Google-Motorola, in standby l'approvazione Ue

ANTITRUST

La Commissione europea sospende l'ok all'acquisizione e chiede documenti aggiuntivi: "Passaggio fondamentale per valutare la transazione"

di Patrizia Licata
Non sono solo le autorità antitrust americane a voler passare al vaglio l’accordo tra Google e Motorola: ora anche quelle europee hanno indicato l’intenzione di esaminare più da vicino l’acquisizione da parte del motore di ricerca numero uno al mondo di Motorola Mobility, proposta ad agosto per 12,5 miliardi di dollari.

Non si tratta di una vera bocciatura, ma di uno stop temporaneo: Bruxelles, come è del resto sua prassi, ha chiesto documenti aggiuntivi in merito all’operazione e ha per ora bloccato il procedimento di approvazione in attesa di ottenere le nuove informazioni.

Un portavoce della Commissione europea ha dichiarato che “alcuni documenti sono essenziali per valutare la transazione” e un rappresentante di Google ha fatto sapere che l’azienda ha la massima fiducia in queste "operazioni di routine". Motorola aveva d’altra parte già detto di aspettarsi la chiusura dell’accordo solo nel 2012 anche se, secondo il commento del Financial Times di oggi, sicuramente ci saranno ritardi nei tempi previsti per il via libera Ue.

La Commissione vuole anche raccogliere i pareri delle aziende o associazioni che si oppongono all’acquisizione che, come noto, unirà il produttore del sistema operativo mobile ormai più usato con uno dei maggiori vendor di telefonini. E che porterà in dote a Google la proprietà di ben 17.000 brevetti di grande valore oltre che una causa contro Apple ben avviata.
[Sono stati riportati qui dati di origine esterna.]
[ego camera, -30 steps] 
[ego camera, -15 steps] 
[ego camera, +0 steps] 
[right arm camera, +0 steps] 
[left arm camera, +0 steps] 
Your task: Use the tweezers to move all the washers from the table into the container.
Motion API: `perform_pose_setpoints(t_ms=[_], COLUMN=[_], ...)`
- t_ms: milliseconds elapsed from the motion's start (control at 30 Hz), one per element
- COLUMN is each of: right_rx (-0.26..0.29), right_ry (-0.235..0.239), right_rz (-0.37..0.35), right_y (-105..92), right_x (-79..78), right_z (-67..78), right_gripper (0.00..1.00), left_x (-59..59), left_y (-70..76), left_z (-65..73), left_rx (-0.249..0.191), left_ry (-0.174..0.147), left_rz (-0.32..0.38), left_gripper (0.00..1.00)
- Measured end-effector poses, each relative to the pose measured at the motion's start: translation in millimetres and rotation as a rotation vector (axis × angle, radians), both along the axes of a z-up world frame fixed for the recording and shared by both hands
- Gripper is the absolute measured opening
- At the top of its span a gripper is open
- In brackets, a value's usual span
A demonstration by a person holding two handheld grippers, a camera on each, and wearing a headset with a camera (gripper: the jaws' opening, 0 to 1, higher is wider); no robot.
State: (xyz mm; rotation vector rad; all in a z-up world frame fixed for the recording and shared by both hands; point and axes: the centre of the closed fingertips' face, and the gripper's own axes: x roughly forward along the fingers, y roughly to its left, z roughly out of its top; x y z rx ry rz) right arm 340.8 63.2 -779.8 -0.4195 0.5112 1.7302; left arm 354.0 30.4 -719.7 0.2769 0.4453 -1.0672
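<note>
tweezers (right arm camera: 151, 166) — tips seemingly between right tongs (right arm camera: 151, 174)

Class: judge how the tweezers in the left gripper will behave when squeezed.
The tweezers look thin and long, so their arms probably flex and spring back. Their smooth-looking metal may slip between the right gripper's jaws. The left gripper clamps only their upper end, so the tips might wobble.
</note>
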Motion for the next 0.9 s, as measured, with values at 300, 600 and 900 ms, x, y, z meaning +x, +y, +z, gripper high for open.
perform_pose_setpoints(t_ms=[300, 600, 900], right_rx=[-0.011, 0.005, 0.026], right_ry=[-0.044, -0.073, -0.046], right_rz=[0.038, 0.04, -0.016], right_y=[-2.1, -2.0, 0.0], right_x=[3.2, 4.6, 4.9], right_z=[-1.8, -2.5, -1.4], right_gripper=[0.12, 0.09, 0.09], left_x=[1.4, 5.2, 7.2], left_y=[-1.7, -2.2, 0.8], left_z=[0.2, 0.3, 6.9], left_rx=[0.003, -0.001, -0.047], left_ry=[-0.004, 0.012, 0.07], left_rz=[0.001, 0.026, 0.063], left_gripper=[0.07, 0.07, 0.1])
Google ha sempre dichiarato di non essere interessata a Motorola Mobility solo per i brevetti, ma è chiaro che questi sono fondamentali per difendere Android da possibili attacchi legali da parte di Apple e altre società rivali. Gli oppositori del deal però sostengono che l’integrazione Google-Motorola darebbe al colosso americano un vantaggio sleale sulle aziende che producono solo hardware.